| Your instructions |
If a line in the listing below contains the word "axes", count it, then please give only the number of such lines.

| Data excerpt |
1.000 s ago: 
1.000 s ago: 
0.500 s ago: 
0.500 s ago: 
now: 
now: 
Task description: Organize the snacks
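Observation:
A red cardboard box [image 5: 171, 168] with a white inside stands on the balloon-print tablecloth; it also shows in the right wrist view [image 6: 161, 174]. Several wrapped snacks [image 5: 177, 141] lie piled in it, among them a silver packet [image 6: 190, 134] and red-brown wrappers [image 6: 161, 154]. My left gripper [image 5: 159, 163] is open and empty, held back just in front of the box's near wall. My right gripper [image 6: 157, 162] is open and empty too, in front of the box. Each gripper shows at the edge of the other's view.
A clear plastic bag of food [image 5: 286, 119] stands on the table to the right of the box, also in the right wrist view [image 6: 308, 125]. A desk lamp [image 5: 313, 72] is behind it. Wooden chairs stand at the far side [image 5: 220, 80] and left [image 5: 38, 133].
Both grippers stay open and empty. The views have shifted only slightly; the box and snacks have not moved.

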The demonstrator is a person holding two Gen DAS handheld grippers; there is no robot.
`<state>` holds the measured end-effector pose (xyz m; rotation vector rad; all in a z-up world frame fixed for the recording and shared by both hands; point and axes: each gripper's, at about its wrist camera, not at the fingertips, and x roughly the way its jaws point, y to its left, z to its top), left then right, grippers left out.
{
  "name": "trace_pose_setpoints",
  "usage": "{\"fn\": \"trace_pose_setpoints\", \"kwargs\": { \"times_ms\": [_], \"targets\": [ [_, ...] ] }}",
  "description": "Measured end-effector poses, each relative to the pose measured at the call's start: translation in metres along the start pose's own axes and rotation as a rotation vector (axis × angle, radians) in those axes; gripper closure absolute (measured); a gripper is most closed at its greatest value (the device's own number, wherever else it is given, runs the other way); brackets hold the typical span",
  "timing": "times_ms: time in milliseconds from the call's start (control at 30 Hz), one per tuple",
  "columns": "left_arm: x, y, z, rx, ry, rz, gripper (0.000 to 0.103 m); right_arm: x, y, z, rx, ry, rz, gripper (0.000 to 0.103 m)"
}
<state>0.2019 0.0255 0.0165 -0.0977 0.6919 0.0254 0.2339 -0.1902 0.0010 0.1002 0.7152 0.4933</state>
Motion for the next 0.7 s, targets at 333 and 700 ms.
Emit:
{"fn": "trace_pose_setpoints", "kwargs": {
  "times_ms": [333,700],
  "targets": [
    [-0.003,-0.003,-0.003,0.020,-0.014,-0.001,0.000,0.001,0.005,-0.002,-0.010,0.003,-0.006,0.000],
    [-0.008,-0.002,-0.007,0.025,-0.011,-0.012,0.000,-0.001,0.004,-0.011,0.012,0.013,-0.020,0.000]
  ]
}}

| Result of this exercise |
2